A bergschrund is a single large crevasse or series of crevasses that develop at the head of a glacier. When Bergschrund is used as a German noun, it requires an initial capital letter like all German nouns. When bergschrund is treated as an import now anglicized, then it does not need a capital. We choose the latter. A bergschrund is where ice pulls away from the bedrock wall of the mountain top against which the ice accumulated. In winter, such a crevasse may fill with avalanche snow from above. In spring or summer, the yawning, spooky cleft gapes open again, presenting at times an unsurpassable obstacle to alpinists.
“Schrund,” as mountaineers sometimes abbreviate the word, can indeed be a danger fatal to climbers who stumble into bergschrunds that extend down to bedrock more than 100 metres deep, ice-slippery Ur-vaginas of Hell from whose benumbed fathoms no plunging wretch ever rises for one, last, icicle-stabbed gasp of frozen air.
Bergschrund is a German compound noun made up of Berg ‘mountain’ + Schrund ‘crevice, cleft, splitting.’
Etymology of Berg
The German word for mountain Berg is cognate with the English word barrow. Both refer to heights. Both stem from a widespread Proto-Indo-European root *bherg ‘height.’ As the Oxford English Dictionary tersely points out, the root word referred to lower and lower eminences as the word traveled through history.
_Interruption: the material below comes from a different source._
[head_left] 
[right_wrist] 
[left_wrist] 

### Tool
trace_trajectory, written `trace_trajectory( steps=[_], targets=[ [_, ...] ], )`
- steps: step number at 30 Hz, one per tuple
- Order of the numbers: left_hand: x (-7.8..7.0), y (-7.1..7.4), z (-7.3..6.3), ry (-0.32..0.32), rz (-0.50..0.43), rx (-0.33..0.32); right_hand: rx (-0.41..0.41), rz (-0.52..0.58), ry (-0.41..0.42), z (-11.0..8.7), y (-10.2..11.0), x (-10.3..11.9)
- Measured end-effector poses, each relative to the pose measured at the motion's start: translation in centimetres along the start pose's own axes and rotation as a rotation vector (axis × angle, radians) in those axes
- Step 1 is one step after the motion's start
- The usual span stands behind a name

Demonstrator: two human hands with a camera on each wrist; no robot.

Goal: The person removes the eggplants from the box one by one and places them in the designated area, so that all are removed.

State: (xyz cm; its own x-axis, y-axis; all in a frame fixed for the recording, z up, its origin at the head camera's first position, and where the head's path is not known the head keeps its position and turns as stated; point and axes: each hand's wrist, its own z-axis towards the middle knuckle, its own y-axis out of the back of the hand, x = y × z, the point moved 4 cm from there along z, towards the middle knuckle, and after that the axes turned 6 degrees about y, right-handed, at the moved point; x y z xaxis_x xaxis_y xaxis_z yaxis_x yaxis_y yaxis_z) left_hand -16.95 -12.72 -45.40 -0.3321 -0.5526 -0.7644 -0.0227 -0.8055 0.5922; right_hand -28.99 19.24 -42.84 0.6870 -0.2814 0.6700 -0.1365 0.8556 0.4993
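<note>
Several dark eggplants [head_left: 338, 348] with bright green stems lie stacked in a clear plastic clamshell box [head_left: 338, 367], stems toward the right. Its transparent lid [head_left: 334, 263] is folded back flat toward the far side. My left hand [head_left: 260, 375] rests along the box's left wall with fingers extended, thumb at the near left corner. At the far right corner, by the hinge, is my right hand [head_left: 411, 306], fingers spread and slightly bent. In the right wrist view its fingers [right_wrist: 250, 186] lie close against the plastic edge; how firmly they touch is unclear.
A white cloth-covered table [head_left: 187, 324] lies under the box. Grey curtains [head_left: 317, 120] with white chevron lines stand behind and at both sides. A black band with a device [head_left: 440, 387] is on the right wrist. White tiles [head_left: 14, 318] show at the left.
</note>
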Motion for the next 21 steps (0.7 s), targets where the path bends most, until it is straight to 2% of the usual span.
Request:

In Sanskrit b’rhant and Zend barezant, it was an adjective that meant ‘very high.’ In Old Irish brigh was already a mountain; likewise in Old Teutonic *bergoz was a mountain. In contemporary German Berg means both mountain and hill. Ditto for Dutch berg. In its present-day English reflex as barrow (Old English beorg), it can mean mountain, mount, hill, hillock, even grave-mound. A barrow may name a tumulus of stones erected in ancient times over a grave site.
Eek! A Barrow-wight!
The now obsolete word barrow-wight was a supernatural superintendent of lonely graves. In olden days throughout parts of the Danelaw in England, country folk whispered that grizzled, mead-drooling, Norse ghosts skulked as guards near grave-mounds of fallen Viking invaders and thus no mortal ought ever to disturb the bones of dead Danes.
But let us now rappel from the precipitous cusps of die Berge deftly bypassing death by crevasse. We shall not be sucked down to doom in a bergschrund. But we shall rise wraithlike from the shallow depths of barrows, to promise more recondite snow lingo tomorrow.